The TaylorMade P750 Tour Proto irons are a slightly smaller version of the P770 irons that are also a forged blade in a cavity back design to add a little bit of forgiveness.
Given that the number before the zero in the name refers to the blade length in mm then I can tell you with confidence that the P750 are 2mm shorter than the P770 and 4mm less than the P790.
Aside from that the looks are almost the same with a matt finish to the forged 1025 Carbon Steel heads that feature a shallower cavity with the same graphic lines.
The polished chrome bar across the top of the muscle back is there too and reflects the number which is a cool feature.

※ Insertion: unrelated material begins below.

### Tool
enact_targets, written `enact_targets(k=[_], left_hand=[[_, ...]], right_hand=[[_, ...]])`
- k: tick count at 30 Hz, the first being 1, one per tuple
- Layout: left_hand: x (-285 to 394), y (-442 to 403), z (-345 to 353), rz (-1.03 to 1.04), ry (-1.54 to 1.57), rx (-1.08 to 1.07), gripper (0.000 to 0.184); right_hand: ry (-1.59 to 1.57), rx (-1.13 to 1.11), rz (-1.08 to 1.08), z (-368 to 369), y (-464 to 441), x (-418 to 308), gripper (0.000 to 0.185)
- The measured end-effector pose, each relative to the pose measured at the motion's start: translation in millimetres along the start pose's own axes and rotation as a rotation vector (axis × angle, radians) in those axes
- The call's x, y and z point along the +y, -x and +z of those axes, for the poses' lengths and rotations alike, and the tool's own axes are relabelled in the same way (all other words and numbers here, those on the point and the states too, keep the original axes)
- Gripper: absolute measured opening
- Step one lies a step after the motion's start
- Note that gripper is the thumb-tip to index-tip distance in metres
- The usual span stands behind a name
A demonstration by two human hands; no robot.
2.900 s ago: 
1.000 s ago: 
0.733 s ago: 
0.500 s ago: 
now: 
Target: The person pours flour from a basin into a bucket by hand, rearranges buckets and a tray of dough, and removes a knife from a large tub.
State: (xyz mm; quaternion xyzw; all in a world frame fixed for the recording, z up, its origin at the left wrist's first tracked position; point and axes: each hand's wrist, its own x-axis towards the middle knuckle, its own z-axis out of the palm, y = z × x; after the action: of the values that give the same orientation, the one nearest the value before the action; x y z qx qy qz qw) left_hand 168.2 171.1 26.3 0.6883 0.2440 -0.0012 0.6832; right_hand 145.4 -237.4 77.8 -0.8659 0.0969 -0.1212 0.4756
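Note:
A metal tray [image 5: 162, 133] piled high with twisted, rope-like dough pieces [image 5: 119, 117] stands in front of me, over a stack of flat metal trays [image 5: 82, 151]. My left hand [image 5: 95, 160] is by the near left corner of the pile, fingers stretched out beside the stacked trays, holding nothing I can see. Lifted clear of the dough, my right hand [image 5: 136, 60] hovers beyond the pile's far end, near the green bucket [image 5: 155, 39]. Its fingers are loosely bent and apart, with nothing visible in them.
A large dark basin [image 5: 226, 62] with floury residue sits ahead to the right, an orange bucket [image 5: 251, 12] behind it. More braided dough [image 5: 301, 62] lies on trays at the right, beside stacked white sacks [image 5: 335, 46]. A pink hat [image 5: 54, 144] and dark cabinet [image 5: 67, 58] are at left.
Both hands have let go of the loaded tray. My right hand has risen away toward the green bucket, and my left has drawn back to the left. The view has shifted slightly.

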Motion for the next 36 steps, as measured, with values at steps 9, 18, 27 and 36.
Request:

At address the topline is pretty thin and the heads quite compact as you might expect for an iron that has been built for TaylorMade's tour players and the Tour Proto part of the name was that used on Tour from the early part of the year when Rory & co were using these style of irons in competition.
There are some concessions to technology even in tour irons, as the 3-7 irons in the P750 set feature a 5g tungsten weight in the sole of the club to centre the CG in the middle of the face and optimise the launch conditions.
Taking the P750 on GC2 with the P770, you could see that the smaller head created a lower flight with a little less distance as the small sweetspot dropped the average distance.
The club head speed with the P750 was 2mph less on average and that could be due to the heavier True Temper Dynamic Gold S300 stock shaft compared to the ligher KBS Tour FLT 120 in the P770. Get the right shaft in both and the distances will probably be a bit more similar, but it just shows how shaft weight can influence performance as much as the head.
The specs mean that the short irons are the same lofts as the P770 until the 6-iron when the larger headed iron gets a little stronger. However it should be perfectly possible to blend the two sets as there is not much in it.
On the course, the tighter leading edge and pre-ground sole goes through the turf very well and this should enable elite players to engage in all the shot shaping they want.
With the extra material from the peripheral weighting in the head, the feel from the wedge and 8 iron was not quite as luxurious as you might get from a forged blade.
As you move into the longer irons that have the tungsten in the sole, the flow was compromised a little. However as the heads got (relatively) larger the 6 and especially the 4 came into their own as the sound and feel improved. For a set that uses effectively blade length heads, the P750 is pretty forgiving.
This will help if you want to blend the P750 long irons with the P730 blades when they come along as that might be the best use of the P750 set.
The TaylorMade P750 is not the cheapest set of cavity back blades around, but they do look good, especially with the square font numbers on the sole, but whether that will be enough in a sector that also values feel and performance remains to be seen.